*Task to complete*. Using the data below, return every line that holds the word "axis".
========
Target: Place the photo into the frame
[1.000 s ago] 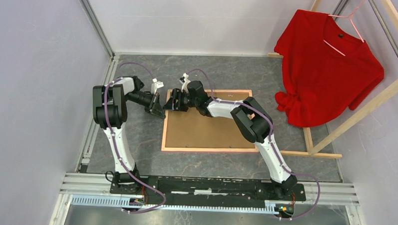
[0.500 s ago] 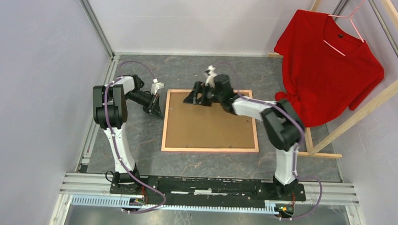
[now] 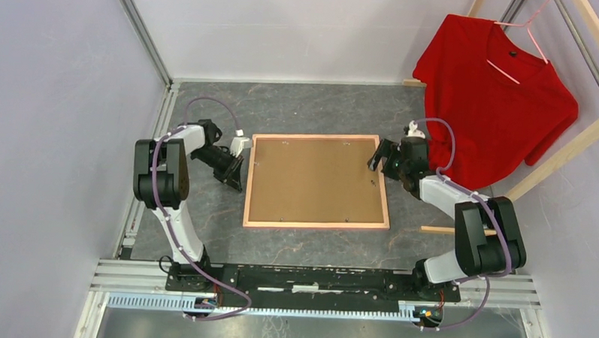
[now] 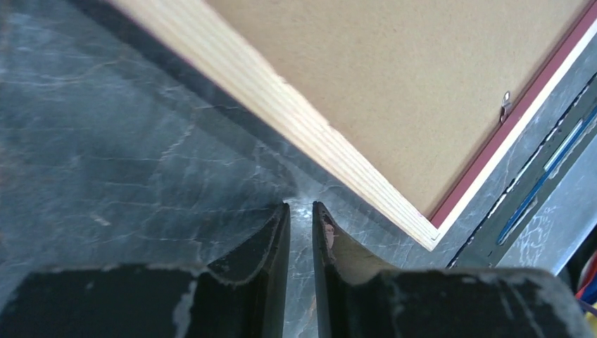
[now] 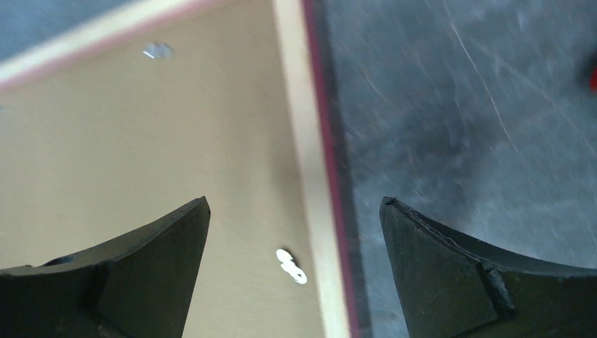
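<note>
Large thin rectangular picture frame point(image 3: 318, 181) with light wood rim, brown hardboard back upward, flat in the middle of the grey marbled surface point(image 3: 321, 110). Photo not visible. Probably stiff and light, maybe fragile in front; best taken at the rim, since hard to get under. Right tool point(image 5: 294, 211) released wide, astride the right rim. Left tool point(image 4: 300, 215) almost clenched, empty, just beside the left rim. No readable writing.
</note>
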Robot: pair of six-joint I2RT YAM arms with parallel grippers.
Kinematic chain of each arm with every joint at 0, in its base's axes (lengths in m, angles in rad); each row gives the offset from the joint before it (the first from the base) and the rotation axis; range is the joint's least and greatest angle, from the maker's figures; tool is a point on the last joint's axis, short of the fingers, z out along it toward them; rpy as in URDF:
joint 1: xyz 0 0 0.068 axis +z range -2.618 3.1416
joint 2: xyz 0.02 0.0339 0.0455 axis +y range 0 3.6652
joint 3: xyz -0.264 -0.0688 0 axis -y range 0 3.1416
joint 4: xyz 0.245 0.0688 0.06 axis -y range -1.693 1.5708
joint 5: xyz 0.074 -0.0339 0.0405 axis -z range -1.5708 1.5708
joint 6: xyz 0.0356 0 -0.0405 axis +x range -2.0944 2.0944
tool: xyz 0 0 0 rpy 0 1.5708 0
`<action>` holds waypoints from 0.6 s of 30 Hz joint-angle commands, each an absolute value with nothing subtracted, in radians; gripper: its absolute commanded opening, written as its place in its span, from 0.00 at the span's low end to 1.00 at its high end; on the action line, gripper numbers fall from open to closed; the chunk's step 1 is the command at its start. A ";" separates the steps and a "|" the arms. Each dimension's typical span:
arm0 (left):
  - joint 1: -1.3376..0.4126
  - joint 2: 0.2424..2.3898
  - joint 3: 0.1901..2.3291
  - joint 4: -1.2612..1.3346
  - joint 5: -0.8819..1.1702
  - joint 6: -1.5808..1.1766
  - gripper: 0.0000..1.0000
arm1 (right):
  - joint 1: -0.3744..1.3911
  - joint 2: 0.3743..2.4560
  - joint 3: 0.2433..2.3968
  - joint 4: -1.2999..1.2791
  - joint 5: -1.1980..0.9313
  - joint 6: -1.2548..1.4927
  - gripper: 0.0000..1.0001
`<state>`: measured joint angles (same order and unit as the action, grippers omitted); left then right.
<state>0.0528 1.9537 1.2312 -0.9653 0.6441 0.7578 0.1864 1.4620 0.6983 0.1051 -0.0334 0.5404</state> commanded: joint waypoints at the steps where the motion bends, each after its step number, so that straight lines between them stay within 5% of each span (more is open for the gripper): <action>1: -0.004 1.903 1.160 -0.877 0.517 0.821 0.26 | 0.178 1.472 0.653 0.140 0.013 0.513 0.98; 8: -0.116 1.860 1.089 -0.843 0.487 0.800 0.26 | 0.217 1.642 0.738 0.233 -0.117 0.574 0.98; 18: -0.369 1.842 1.058 -0.851 0.459 0.757 0.34 | 0.444 2.133 1.454 0.010 -0.191 0.530 0.98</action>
<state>-0.2401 1.8187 1.0962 -0.9752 0.4366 0.7639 0.2955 1.9926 1.2030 0.1287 -0.0048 0.5129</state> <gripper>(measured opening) 0.293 0.983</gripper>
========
*Answer to this exercise*.
Kinematic chain of each arm with every joint at 0, in its base's axes (lengths in m, angles in rad); each row gives the offset from the joint before it (the first from the base) and the rotation axis; range is the joint's least and greatest angle, from the maker's figures; tool is a point on the last joint's axis, short of the fingers, z out along it toward them; rpy as in URDF:
joint 1: xyz 0 0 0.068 axis +z range -2.618 3.1416
joint 2: xyz 0.02 0.0339 0.0455 axis +y range 0 3.6652
joint 3: xyz -0.264 -0.0688 0 axis -y range 0 3.1416
joint 4: xyz 0.245 0.0688 0.06 axis -y range -1.693 1.5708
joint 5: xyz 0.074 -0.0339 0.0405 axis -z range -1.5708 1.5708
joint 6: xyz 0.0356 0 -0.0405 axis +x range -2.0944 2.0944

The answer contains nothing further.